Your answer should be one number: how many lines of the records hold the string "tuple".

[Start of section]

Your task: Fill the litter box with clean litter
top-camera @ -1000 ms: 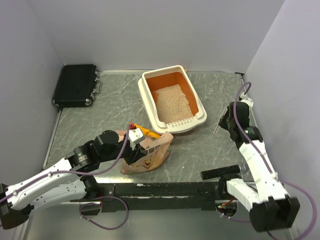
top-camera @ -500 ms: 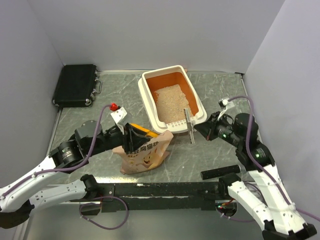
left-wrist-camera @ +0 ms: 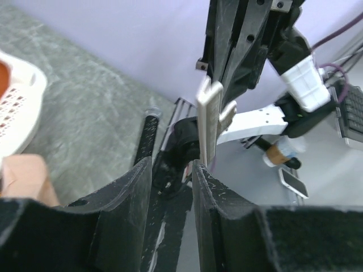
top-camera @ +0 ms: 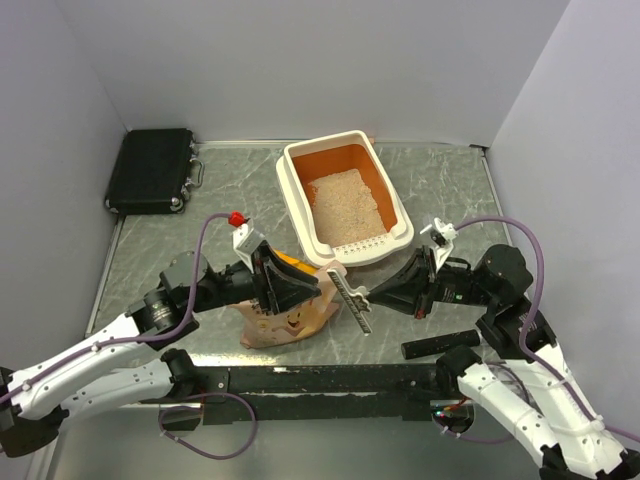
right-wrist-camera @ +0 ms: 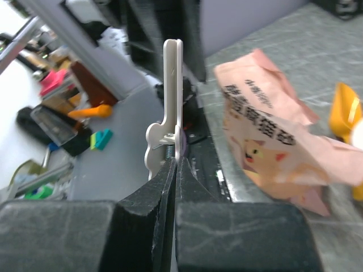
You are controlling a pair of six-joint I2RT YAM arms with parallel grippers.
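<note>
The litter box (top-camera: 297,205), cream outside and orange inside, stands at the back centre with clean litter (top-camera: 345,205) in it; its slotted rim also shows in the left wrist view (left-wrist-camera: 16,107). The peach-pink bag (top-camera: 290,318) lies in front of it, beside the yellow-orange scoop (top-camera: 291,263). My right gripper (top-camera: 378,293) is shut on a white bag clip (top-camera: 350,298), holding it upright just right of the bag's top (right-wrist-camera: 272,136); the clip (right-wrist-camera: 173,96) stands edge-on above my jaws (right-wrist-camera: 174,164). My left gripper (top-camera: 312,286) is open and empty above the bag, facing the clip (left-wrist-camera: 209,122).
A black case (top-camera: 152,170) lies at the back left against the wall. A black bar (top-camera: 440,347) lies at the table's front edge near my right arm's base. Grey walls close in the left, back and right sides.
My right arm has swung from the table's right side leftwards with the clip to just beside the bag. My left gripper has lifted off the bag's top and turned to face the clip.
</note>
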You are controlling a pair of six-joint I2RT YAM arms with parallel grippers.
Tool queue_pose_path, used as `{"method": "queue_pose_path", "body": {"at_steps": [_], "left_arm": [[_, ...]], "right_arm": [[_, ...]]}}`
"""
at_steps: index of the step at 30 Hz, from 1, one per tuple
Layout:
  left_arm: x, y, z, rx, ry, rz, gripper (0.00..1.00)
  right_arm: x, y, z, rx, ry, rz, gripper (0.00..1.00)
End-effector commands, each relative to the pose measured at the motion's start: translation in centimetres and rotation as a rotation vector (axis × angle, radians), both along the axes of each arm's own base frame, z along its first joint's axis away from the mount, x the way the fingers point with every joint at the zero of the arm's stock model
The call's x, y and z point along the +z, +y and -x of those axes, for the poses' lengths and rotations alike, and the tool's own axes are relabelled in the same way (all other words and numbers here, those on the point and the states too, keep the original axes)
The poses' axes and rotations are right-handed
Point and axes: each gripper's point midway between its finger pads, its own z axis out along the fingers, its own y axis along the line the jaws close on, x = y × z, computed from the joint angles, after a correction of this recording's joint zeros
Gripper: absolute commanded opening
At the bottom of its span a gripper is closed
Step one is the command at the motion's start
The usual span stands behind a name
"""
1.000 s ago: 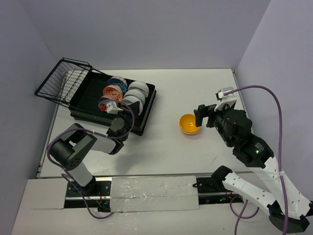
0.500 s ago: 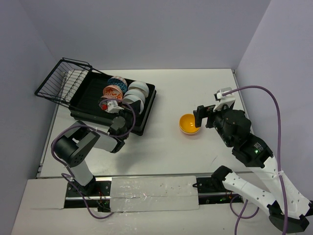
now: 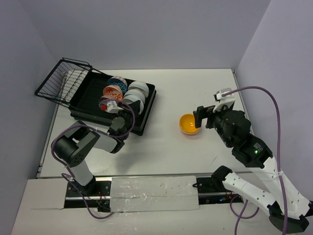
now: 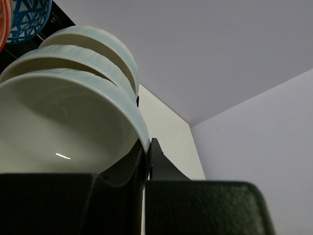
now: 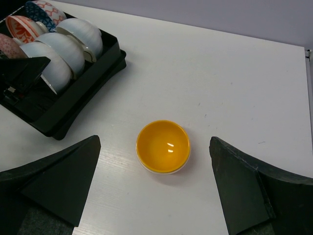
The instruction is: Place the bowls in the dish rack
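The yellow bowl sits upright on the table, well right of the dish rack, beneath the right gripper, whose fingers are spread wide. Inside the rack, the left gripper is closed at the rim of the nearest white bowl; whether it pinches that rim is unclear.

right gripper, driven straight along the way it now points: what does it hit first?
Probably the yellow bowl on the table: it sits centred ahead of the open right gripper. How far off is unclear.
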Motion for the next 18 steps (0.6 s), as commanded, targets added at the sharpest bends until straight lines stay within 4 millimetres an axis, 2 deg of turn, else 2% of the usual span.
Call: {"method": "queue_pose_path", "body": {"at_steps": [1,11,18], "left_arm": [[10.98,2.28,3.03,-0.011,-0.373,0.338,0.02],[10.83,2.47,3.41,-0.016,-0.365,0.346,0.13],[10.7,3.12,3.84,-0.008,-0.352,0.369,0.25]], "right_arm": [[1.06,0.08,-0.21,0.003,-0.043,-0.024,1.0],[1.02,0.16,-0.05,0.011,-0.044,-0.031,1.0],[1.09,0.12,0.0,0.008,-0.045,-0.038,1.0]]}}
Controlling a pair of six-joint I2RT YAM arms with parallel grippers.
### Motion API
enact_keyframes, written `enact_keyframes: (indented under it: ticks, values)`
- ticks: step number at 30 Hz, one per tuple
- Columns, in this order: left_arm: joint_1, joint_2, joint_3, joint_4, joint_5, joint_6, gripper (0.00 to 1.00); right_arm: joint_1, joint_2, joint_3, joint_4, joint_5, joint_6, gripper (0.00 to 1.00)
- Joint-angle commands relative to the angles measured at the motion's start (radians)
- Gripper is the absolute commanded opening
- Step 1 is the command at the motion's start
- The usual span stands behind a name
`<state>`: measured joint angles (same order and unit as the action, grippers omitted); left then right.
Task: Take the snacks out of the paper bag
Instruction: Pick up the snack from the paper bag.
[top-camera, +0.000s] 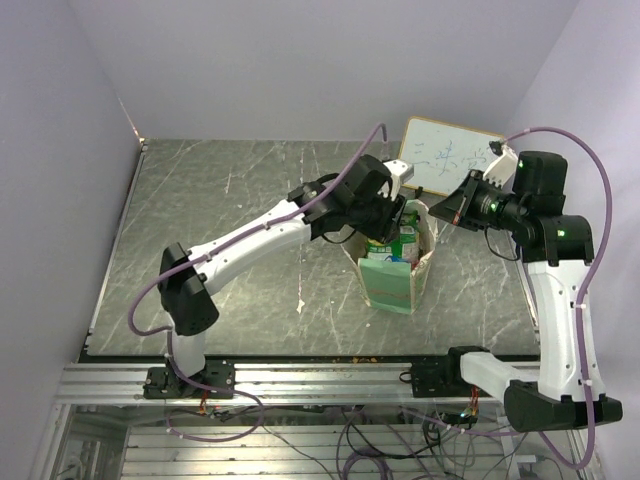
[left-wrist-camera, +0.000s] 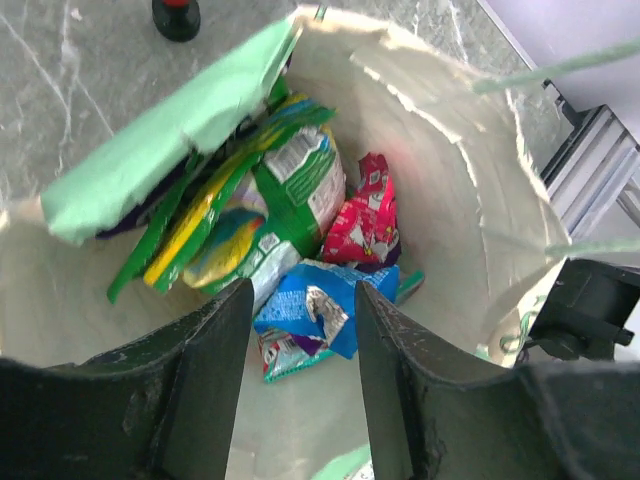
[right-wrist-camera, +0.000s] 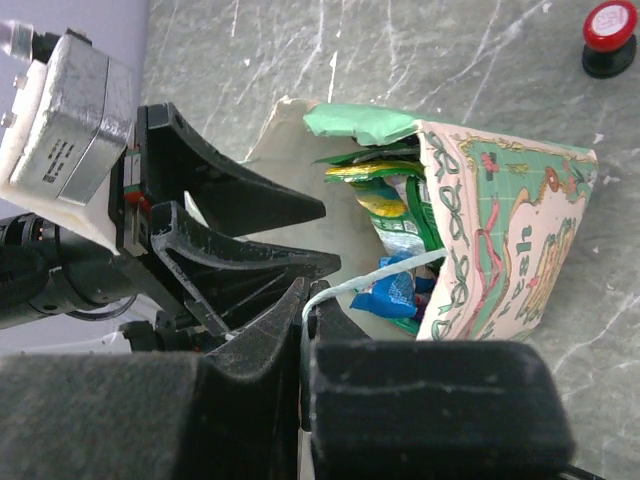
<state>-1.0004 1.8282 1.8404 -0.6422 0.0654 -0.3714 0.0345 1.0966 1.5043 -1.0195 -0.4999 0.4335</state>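
The paper bag (top-camera: 392, 280) stands upright mid-table, its mint-green patterned side (right-wrist-camera: 500, 240) facing the right wrist camera. Inside lie several snacks: a blue packet (left-wrist-camera: 310, 310), a pink-magenta one (left-wrist-camera: 365, 215), a green one (left-wrist-camera: 300, 185), a yellow-green one (left-wrist-camera: 195, 220) and a teal one (left-wrist-camera: 285, 362). My left gripper (left-wrist-camera: 303, 295) hangs open in the bag's mouth, above the blue packet, with nothing between its fingers (left-wrist-camera: 215, 345). My right gripper (right-wrist-camera: 308, 292) is shut on the bag's white cord handle (right-wrist-camera: 385, 272) at the bag's right rim (top-camera: 432, 235).
A white board with writing (top-camera: 445, 155) leans at the back right, just behind the bag. A small red-and-black knob (right-wrist-camera: 608, 35) sits on the table beyond the bag. Purple walls close the table on three sides; an aluminium rail (top-camera: 330, 375) runs along the near edge.
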Motion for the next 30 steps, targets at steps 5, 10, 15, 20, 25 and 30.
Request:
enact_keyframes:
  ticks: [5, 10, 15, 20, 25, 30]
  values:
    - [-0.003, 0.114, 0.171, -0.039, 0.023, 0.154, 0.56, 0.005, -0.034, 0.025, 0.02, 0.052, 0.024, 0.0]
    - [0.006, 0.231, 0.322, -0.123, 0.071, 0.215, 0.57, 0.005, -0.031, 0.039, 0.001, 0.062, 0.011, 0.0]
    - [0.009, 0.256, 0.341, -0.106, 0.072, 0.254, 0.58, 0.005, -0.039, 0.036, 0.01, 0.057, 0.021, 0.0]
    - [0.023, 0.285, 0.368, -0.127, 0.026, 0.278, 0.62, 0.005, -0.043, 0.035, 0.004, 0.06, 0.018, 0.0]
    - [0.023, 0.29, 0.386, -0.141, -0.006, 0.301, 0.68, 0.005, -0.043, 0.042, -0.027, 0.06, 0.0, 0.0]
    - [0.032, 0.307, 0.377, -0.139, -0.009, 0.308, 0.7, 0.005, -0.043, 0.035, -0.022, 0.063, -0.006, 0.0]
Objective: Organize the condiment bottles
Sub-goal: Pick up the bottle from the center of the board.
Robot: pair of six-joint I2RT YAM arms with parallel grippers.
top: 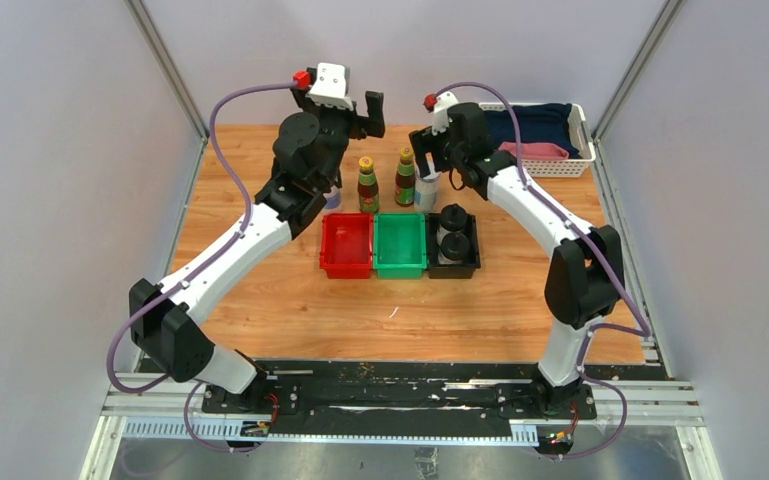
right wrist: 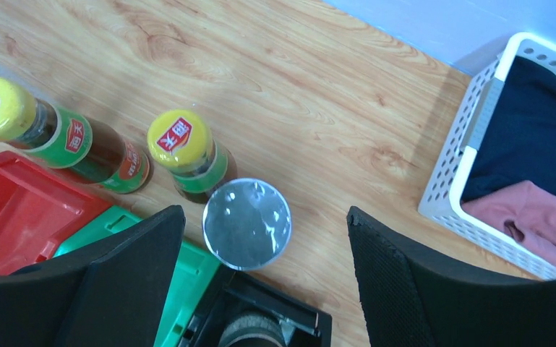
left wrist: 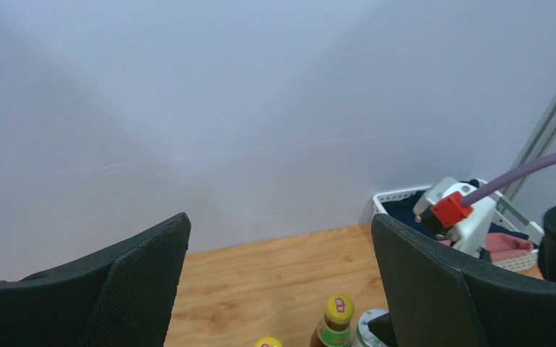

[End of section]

## Exercise output
2